In order to reliably differentiate worms from randomly changing water shadows, background images of empty quadrants are captured every 20 seconds. By tracking the worm’s position and regularly capturing images of shadows in the unoccupied quadrants, the system can remove the shadows from the live images be performing image subtraction.
A histogram tool is used to identify and group the lightest colored pixels in order to identify possible positions of the worm. Several convolution and morphological filters are used to enhance the image. For example, morphological dilation filtering is used to connect white pixels in close proximity to each other and smooth out edges of white islands. Then a blob detection tool picks out the three largest groups of light colored pixels and sorts them in order of size. In almost every case, the largest object is the worm, however, multiple objects are tracked to address the rare possibility that one or more shadows may be larger than the worm.
In the end, scientists hope to use this research to make discoveries about the molecular basis of memory and develop new nootropic drugs.
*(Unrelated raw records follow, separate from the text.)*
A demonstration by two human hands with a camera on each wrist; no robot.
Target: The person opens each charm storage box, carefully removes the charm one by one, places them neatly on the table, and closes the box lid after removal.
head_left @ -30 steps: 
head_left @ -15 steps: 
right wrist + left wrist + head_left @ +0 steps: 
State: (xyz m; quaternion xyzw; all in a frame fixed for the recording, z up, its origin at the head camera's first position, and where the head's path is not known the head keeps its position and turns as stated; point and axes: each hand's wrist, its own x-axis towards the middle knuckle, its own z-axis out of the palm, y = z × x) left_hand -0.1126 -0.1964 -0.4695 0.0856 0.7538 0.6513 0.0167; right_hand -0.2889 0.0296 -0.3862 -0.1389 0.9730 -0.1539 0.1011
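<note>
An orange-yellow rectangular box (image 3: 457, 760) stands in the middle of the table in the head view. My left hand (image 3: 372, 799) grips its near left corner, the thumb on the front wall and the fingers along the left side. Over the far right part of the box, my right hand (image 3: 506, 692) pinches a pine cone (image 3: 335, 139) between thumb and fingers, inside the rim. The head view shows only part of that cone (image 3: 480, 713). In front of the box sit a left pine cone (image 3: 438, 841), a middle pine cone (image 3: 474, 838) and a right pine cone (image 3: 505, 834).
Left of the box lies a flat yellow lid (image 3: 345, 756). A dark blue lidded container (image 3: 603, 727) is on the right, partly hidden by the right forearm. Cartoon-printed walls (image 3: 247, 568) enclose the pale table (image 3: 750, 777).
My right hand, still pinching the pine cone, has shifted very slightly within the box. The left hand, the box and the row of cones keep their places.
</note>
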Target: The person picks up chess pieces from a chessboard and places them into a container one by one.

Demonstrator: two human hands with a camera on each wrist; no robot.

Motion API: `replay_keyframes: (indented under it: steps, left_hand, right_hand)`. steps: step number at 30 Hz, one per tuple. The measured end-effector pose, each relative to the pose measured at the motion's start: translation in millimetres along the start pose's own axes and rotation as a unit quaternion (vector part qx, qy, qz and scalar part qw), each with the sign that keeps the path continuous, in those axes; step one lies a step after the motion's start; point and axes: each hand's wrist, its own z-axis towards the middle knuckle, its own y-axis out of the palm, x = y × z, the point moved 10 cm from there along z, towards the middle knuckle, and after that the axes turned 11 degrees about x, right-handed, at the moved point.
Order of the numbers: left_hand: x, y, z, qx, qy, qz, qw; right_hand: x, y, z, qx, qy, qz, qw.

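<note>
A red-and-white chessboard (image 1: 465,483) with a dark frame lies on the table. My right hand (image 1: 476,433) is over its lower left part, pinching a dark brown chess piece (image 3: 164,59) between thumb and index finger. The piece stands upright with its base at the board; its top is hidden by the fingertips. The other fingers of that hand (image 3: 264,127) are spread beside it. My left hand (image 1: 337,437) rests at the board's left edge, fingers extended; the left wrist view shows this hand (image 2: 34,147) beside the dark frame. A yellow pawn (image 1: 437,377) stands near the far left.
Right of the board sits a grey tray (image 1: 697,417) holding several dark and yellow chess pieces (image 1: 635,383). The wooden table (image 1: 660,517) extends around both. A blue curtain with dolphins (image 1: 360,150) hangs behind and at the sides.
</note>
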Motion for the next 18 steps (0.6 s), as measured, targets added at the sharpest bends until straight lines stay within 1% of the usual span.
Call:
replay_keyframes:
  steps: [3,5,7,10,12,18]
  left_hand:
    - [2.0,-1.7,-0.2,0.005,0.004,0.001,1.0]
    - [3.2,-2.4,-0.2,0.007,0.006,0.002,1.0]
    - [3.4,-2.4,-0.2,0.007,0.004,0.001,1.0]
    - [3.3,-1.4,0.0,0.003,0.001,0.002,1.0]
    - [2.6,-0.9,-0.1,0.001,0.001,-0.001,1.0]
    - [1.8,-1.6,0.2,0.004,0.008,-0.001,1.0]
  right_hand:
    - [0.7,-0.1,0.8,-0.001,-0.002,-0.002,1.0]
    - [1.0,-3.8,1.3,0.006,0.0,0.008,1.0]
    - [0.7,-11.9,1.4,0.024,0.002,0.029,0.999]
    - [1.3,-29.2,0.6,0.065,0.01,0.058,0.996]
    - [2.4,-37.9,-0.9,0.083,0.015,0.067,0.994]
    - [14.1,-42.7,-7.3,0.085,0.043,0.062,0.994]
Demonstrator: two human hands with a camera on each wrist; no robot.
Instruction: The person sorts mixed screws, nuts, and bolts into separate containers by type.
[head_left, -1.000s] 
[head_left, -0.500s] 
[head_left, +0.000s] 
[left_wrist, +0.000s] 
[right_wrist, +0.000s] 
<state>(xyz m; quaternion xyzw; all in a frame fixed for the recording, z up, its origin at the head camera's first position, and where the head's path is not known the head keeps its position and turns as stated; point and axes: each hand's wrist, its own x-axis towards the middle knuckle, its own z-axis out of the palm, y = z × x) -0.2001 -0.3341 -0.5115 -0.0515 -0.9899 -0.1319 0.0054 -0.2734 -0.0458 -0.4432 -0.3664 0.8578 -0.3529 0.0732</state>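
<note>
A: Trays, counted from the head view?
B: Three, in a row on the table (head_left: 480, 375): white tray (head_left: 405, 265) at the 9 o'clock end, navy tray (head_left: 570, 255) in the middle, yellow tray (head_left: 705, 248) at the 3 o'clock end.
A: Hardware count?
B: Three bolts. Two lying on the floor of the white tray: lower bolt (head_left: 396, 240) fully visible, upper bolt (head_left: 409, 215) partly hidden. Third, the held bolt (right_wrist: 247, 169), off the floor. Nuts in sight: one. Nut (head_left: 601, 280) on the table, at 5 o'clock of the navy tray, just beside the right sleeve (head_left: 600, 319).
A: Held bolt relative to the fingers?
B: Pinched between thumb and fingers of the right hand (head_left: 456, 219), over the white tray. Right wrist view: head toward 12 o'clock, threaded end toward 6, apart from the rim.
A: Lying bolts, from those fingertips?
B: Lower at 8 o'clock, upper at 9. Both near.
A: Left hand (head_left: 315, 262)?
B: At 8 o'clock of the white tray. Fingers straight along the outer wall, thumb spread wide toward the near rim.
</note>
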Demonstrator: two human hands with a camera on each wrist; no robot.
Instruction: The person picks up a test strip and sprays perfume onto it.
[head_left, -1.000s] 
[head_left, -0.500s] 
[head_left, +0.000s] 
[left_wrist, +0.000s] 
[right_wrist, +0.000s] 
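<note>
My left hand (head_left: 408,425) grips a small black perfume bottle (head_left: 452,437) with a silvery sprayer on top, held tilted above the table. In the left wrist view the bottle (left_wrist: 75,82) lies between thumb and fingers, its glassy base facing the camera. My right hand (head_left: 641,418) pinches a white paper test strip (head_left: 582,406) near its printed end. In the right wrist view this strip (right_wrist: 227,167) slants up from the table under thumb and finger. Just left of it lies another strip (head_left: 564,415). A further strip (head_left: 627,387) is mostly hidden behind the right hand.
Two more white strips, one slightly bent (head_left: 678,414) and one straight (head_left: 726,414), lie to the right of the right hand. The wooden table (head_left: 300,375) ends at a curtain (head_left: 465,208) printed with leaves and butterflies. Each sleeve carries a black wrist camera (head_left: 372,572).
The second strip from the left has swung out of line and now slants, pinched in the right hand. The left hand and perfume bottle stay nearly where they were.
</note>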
“We are using quantitative automated behavior analysis techniques to ask how and where information is encoded and how it can be imprinted upon the regenerating brain by other tissues,” said Levin. “Genetic changes can be made to the worms and then their learning performance can be measured in the chamber in order to understand which genes affect learning and memory. This chamber also provides a very powerful tool for investigating the mechanisms of memory and behavior and for drug screening of new nootropic compounds designed to treat conditions such as attention-deficit hyperactivity disorder (ADHD), drug addiction, etc. as well as counteract effects of neurotoxins and improve cognitive performance. Automating the training and testing process will enable us to make faster progress by running many more experiments on a 24x7 basis instead of just when human experimenters are available; moreover, the quantitative data (impossible to obtain with human observers) will reveal unprecedented insights into the processes of learning and memory.”